Las Vegas should get serious about a museum for its great entertainers

Tuesday, November 28, 2017 2:19 AM
  • John L. Smith, CDC Gaming

The great Della Reese joined the angels last week and took with her a piece of the soul of the best of Las Vegas. She was 86.

If the masses remember Reese these days, it’s likely because of her role as the wise Tess in the religious television drama series, “Touched by an Angel,” which began in 1994 and ran for nearly a decade. The Detroit-born Reese, who grew up singing in church choirs, had a busy acting career, and eventually became an ordained minister. You might call playing an angel on Earth type casting.

But for lovers of nightclub classics, soulful ballads and gospel-inspired blues, Reese was a supernatural power source. She could deliver a heartache or heartbreak set after set and leave her audience wanting more. Other entertainers hit higher notes and climbed to greater heights of fame, but in her prime, few matched her jazzy energy. (Listen to the “Della by Starlight” album, and you’ll be hooked.)

For a generation of Las Vegas visitors, Reese was something special. She played with great energy at the Flamingo’s Driftwood Lounge in the 1960s. By the end of the decade, she’d broken ground as the first African American to star in her own TV talk show.

Although it wasn’t much noted in her obituaries, Reese was among hundreds of incredible entertainers who graced Las Vegas stages for more than a generation and are now all but forgotten on the Strip.

Stars come and go and musical tastes change, but for decades the backdrop for the greatest entertainment in the country has remained the same. It’s long past time the lives and stories of the great Las Vegas singers, comics, dancers and musicians were commemorated and celebrated in grand style. Not with a single tribute show, but with a museum devoted to their artistry and impact on Las Vegas and the world.

Done right, it wouldn’t be a musty hall, but a dynamic showroom with adjacent lounges and entertainment, live and recorded, going late into the night. There would be tales of the great headliners and stories of the civil rights ground-breakers such as Della Reese and Sammy Davis Jr.

With the right curation, it would be like Las Vegas itself, endlessly entertaining. Some visitors would come to hang out, others to dance and role play, and many just to reminisce about the Las Vegas they loved best. Imagine interactive lounges and themed exhibits sponsored by different casinos, and you’re beginning to get what I have in mind.

Someone who grabs the theme and runs with it will have no trouble finding an army of knowledgeable guides to the place in the form of a generation of public relations people and senior circuit lounge entertainers who lived through their great years working day and night in Las Vegas.

Doesn’t sound cheap, does it? It shouldn’t be.

Las Vegas real estate comes at a premium, but perhaps a generous casino corporation will step up and either donate the land in trust or underwrite the entire project.
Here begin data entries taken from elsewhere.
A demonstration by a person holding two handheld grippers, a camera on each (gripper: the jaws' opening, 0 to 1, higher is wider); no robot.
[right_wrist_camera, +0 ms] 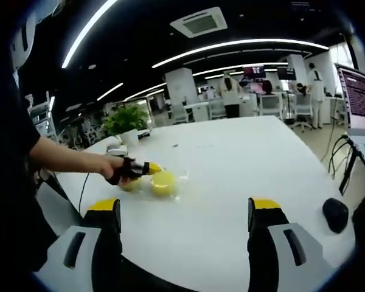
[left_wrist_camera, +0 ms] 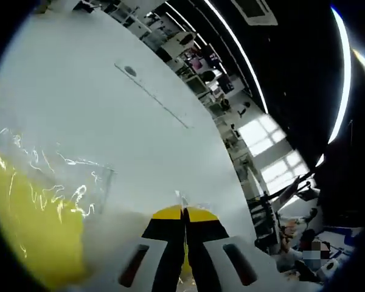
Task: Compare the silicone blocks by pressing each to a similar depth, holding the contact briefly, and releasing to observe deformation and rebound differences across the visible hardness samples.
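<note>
Left gripper (left_wrist_camera: 184, 213): in the left gripper view its two yellow-tipped jaws stand pressed together, clenched, with a wisp of clear plastic at the tips; whether they pinch it I cannot tell. In the right gripper view the same tool (right_wrist_camera: 147, 168) is held by a person's hand (right_wrist_camera: 112, 167), its tip touching the bagged blocks.
Right gripper (right_wrist_camera: 187, 210): jaws spread wide apart, released, hovering above the near edge of the worktop (right_wrist_camera: 249, 158).
Silicone blocks (right_wrist_camera: 162, 182): yellow, rounded pieces inside a clear plastic bag (right_wrist_camera: 176, 182), lying on the white worktop toward its left edge, well away from the right gripper. In the left gripper view a yellow block (left_wrist_camera: 36, 225) under crinkled clear plastic (left_wrist_camera: 79, 182) sits just beside the closed jaws.
Black mouse (right_wrist_camera: 335, 214): near the worktop's right edge.
Potted plant (right_wrist_camera: 126, 121): at the far left corner of the worktop.
Monitor (right_wrist_camera: 359, 91): beyond the right edge.
</note>
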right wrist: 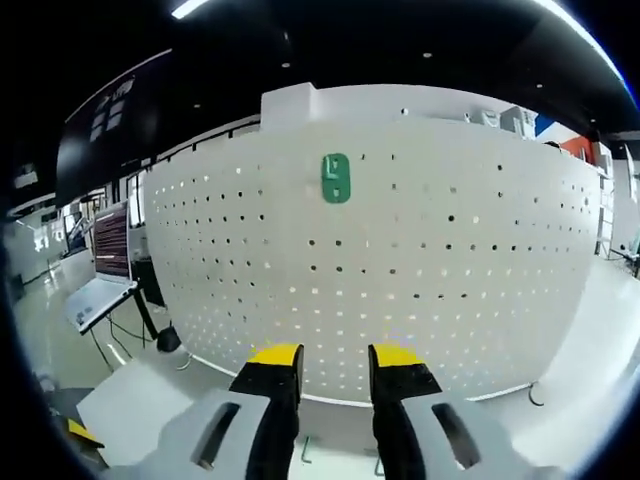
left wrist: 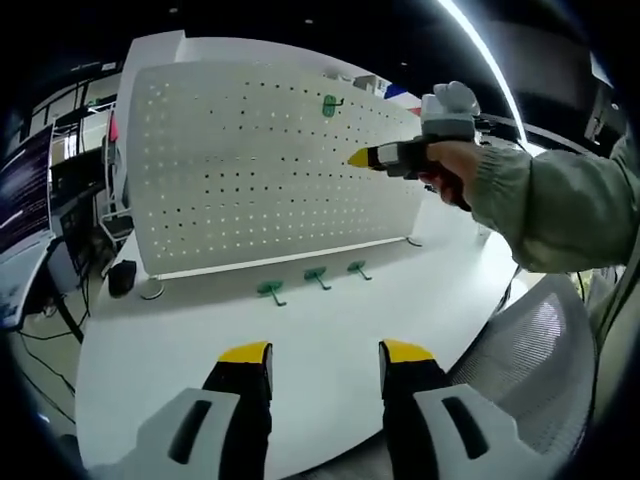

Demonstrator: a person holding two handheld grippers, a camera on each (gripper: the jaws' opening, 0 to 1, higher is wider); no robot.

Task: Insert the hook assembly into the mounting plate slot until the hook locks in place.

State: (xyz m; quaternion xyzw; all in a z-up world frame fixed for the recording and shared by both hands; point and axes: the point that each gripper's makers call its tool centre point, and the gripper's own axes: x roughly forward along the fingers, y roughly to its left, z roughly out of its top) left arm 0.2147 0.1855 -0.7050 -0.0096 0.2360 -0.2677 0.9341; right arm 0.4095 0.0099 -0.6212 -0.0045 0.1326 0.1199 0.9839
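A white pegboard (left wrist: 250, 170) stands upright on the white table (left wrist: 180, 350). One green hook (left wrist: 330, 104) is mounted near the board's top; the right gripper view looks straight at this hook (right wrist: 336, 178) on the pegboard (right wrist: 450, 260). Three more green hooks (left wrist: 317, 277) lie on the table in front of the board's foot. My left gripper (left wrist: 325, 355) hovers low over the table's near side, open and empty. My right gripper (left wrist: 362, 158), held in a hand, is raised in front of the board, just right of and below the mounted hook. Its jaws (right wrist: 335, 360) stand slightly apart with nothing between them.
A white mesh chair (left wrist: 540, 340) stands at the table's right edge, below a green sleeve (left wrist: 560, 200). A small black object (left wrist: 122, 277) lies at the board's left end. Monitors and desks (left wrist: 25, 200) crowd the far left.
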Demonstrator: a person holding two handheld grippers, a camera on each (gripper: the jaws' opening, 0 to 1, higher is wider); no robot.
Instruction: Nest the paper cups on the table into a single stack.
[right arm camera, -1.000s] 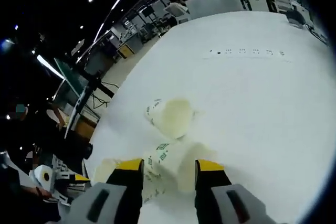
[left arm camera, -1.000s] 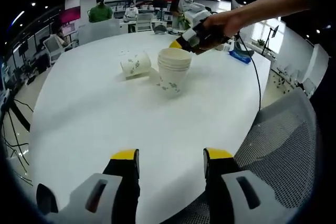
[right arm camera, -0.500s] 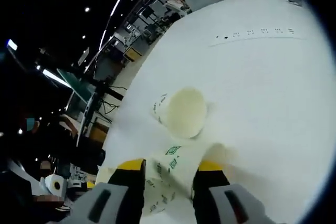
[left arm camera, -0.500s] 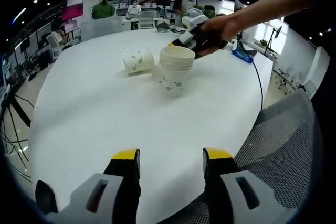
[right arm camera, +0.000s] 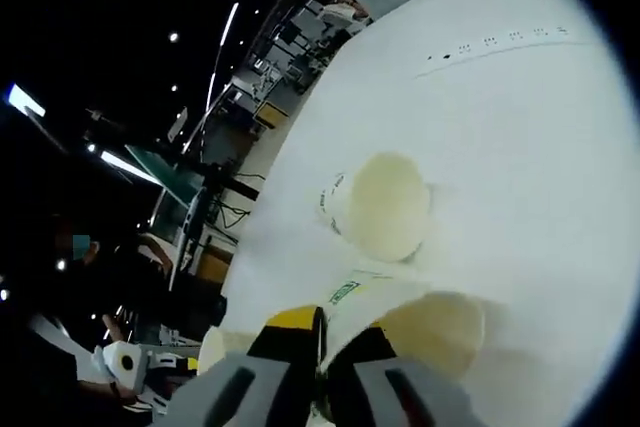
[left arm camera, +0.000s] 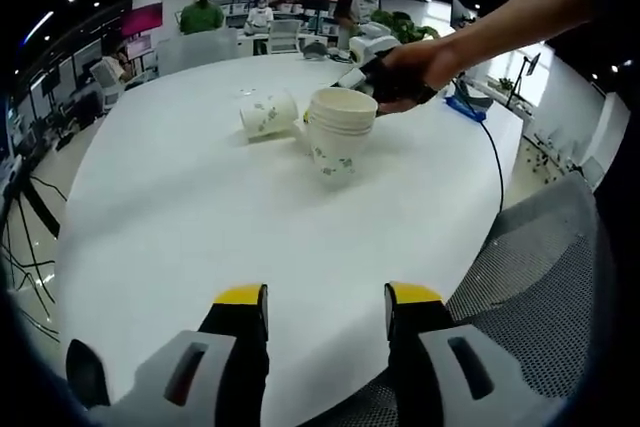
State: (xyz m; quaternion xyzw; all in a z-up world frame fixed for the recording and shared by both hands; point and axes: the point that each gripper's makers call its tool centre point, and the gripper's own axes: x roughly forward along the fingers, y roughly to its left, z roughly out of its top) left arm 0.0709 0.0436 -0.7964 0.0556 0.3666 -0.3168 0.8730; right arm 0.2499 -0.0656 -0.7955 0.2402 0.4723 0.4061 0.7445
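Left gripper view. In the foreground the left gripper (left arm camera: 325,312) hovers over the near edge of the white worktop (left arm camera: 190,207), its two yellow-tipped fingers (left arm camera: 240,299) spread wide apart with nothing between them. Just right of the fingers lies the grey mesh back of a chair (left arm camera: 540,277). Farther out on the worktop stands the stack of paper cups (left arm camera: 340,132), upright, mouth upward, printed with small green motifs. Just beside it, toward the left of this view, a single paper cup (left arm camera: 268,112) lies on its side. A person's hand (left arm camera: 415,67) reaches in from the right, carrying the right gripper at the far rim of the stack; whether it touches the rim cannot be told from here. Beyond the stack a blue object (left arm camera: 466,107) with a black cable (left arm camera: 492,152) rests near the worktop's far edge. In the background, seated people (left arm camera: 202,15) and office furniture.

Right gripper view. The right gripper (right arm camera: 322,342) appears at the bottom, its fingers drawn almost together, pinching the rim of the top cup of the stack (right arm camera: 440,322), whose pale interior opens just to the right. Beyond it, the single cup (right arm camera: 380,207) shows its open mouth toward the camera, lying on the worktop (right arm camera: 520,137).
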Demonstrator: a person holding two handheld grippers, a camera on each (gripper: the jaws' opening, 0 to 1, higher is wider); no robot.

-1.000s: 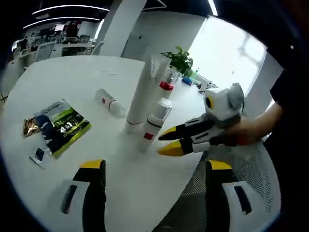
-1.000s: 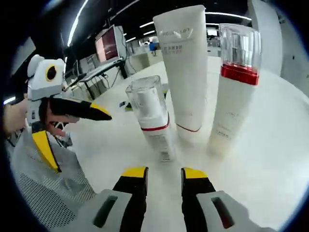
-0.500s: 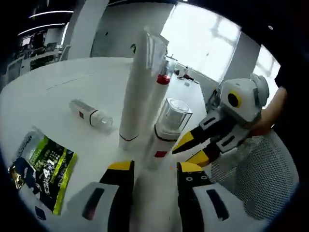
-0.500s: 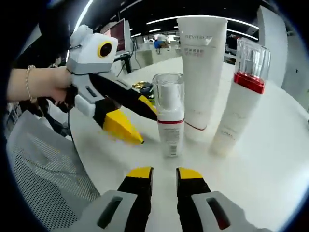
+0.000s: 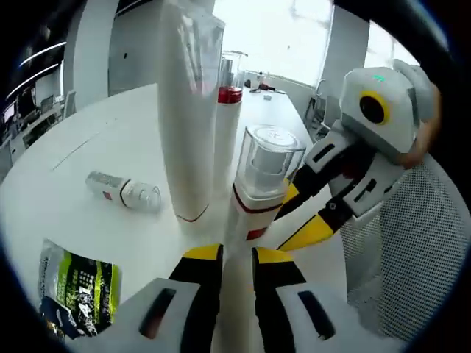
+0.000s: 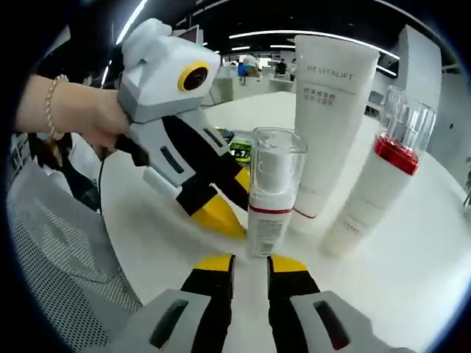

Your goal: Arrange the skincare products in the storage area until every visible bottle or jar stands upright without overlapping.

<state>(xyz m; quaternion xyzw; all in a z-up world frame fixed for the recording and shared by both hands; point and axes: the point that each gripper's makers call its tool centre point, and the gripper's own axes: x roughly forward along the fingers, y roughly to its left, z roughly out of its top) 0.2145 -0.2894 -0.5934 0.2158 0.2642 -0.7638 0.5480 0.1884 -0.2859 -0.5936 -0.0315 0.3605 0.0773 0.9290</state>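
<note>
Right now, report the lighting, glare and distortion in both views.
Left gripper view: the window is blown out white behind the tall white tube, and the fisheye bends the table edge. Right gripper view: ceiling light strips streak across a dark ceiling; the clear-capped pump bottle stays sharp.

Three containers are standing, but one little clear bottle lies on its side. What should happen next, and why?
Probably swing the left gripper towards the small clear bottle with a red band, lying flat on the white table beside the upright tall white tube. It looks like the one container not yet standing.
</note>
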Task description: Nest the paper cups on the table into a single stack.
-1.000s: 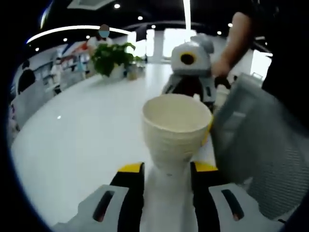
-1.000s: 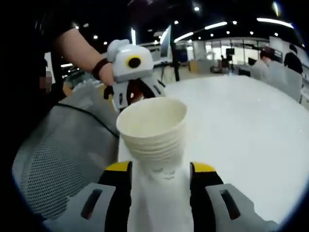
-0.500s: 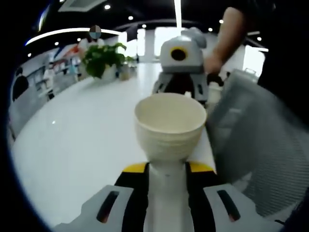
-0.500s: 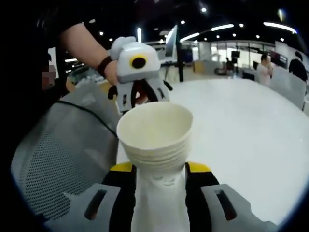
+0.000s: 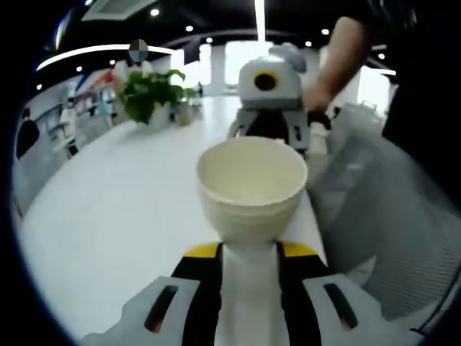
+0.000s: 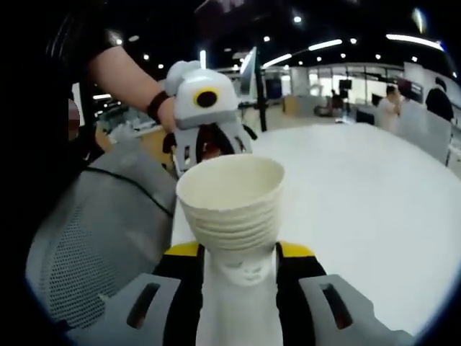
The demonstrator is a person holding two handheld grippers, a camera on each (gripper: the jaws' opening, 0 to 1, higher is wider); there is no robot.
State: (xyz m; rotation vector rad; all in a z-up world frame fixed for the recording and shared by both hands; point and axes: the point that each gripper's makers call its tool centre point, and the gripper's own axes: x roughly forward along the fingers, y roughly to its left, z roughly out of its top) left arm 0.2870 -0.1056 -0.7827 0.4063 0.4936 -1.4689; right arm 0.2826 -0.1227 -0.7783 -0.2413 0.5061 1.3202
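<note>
A cream paper cup [image 5: 252, 189] stands mouth-up at the centre of the left gripper view, and my left gripper [image 5: 249, 254] is shut on its base. In the right gripper view a nested stack of ribbed paper cups [image 6: 232, 203] rises between the yellow-tipped jaws of my right gripper [image 6: 240, 254], which is shut on its lower part. The two grippers face each other over the white table [image 5: 122, 216]. The right gripper [image 5: 269, 90] shows just behind the single cup; the left gripper [image 6: 206, 115] shows just behind the stack. Whatever lies between their far jaws is hidden by the near cups.
A grey mesh chair back [image 5: 382, 216] stands at the table's edge, also seen as chair mesh [image 6: 94, 238] in the right gripper view. A potted plant [image 5: 150, 92] sits far across the table. The person's forearms reach in behind the grippers. People stand in the background.
Both pairs of jaws have drawn inward and now pinch the cups' bases. The grippers have moved a little nearer each other.
</note>
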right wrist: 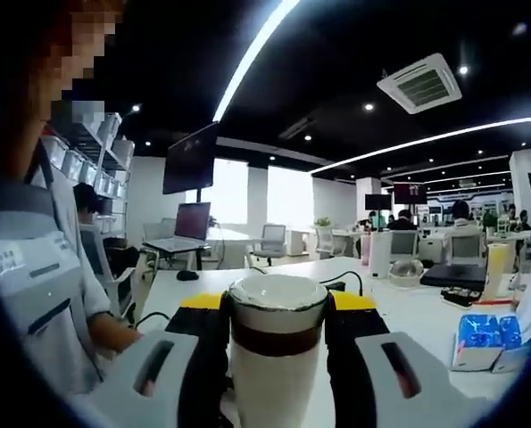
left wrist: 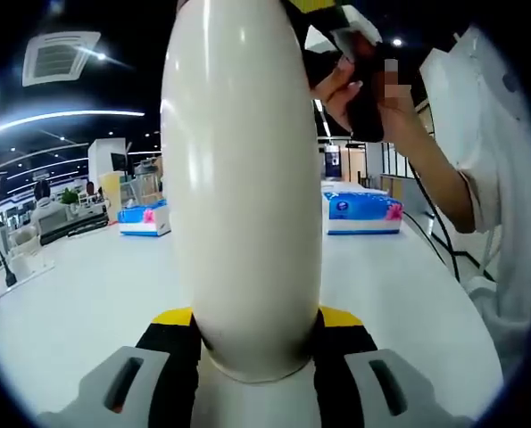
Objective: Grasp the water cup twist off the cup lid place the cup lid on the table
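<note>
The biggest risk is the whole water cup (left wrist: 243, 178) getting away from me: its white body is smooth and rounded, and my left gripper (left wrist: 256, 316) has its jaws clamped on it only at the 6 o'clock end, so a hard twist could spin the body in that hold or lever it out onto the table (left wrist: 87, 294). The lesser risk sits at the other end, where my right gripper (right wrist: 278, 303) is closed on the cup lid (right wrist: 278, 287), dead centre in the right gripper view with the brown band just beneath it. If those jaws also bear on the band or the body below, I judge the lid and cup would turn together and nothing would unscrew (the lid looks seated, not yet off). A tilted pull could also jam the thread, or spill the contents if there are any; I cannot tell whether the cup is filled. By count, largest first: one white table; one water cup, held up between my two tools; two grippers, both gripping it; one hand (left wrist: 354, 85) at 1 o'clock in the left gripper view; two blue tissue packs (left wrist: 361, 214) on the table, at 9 and 3 o'clock behind the cup; one lid.
</note>
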Demonstrator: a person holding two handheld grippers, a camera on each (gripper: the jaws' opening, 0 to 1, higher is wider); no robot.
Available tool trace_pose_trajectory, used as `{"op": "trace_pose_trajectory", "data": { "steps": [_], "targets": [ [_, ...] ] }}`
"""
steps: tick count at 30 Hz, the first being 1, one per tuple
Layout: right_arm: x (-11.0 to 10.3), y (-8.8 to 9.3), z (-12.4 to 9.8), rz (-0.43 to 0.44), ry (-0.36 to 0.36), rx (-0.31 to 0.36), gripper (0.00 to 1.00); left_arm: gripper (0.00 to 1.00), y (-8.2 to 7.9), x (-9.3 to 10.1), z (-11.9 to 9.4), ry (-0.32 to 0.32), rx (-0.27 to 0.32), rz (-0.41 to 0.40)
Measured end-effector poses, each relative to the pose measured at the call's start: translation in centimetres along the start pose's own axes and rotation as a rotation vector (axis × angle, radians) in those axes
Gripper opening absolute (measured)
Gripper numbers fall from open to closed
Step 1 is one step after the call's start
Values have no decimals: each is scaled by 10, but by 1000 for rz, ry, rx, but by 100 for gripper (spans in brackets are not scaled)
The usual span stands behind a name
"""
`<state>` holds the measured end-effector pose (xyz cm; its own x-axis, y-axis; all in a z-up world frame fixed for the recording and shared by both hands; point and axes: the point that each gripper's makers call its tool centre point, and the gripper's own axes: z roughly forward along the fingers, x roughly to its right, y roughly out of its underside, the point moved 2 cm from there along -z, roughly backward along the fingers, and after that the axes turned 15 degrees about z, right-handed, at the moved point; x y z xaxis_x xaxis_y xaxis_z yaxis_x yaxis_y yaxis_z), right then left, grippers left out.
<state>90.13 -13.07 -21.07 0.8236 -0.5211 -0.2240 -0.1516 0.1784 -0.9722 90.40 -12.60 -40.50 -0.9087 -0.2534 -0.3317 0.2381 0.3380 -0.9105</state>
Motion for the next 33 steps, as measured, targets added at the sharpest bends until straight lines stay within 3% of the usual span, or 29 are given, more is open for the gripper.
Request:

Or maybe someone will suggest that room tax funds be used. They seem to be a popular revenue source these days.

I’d start by asking MGM Resorts International to embrace the idea.

With its help, the site of the Route 91 Harvest Music Festival shooting tragedy could one day be transformed into something that not only honors the fallen and the wounded, but celebrates the Strip’s true reason for being. Thousands of concertgoers who represented a new generation of Las Vegas visitor gathered on that Oct. 1 night to relax and enjoy themselves. At that appropriate time, their spirit should be celebrated.

Think an entertainment museum won’t work?

My only response is, at substantial expense Las Vegas set aside a curated place downtown to chronicle its hoodlum roots and American organized crime. The Mob Museum is very popular. And the mob’s violence and conniving are downright dull compared to the Strip’s endless parade of showstoppers.

This is the perfect time to plan a marquee tribute to the entertainers who really put us on the map.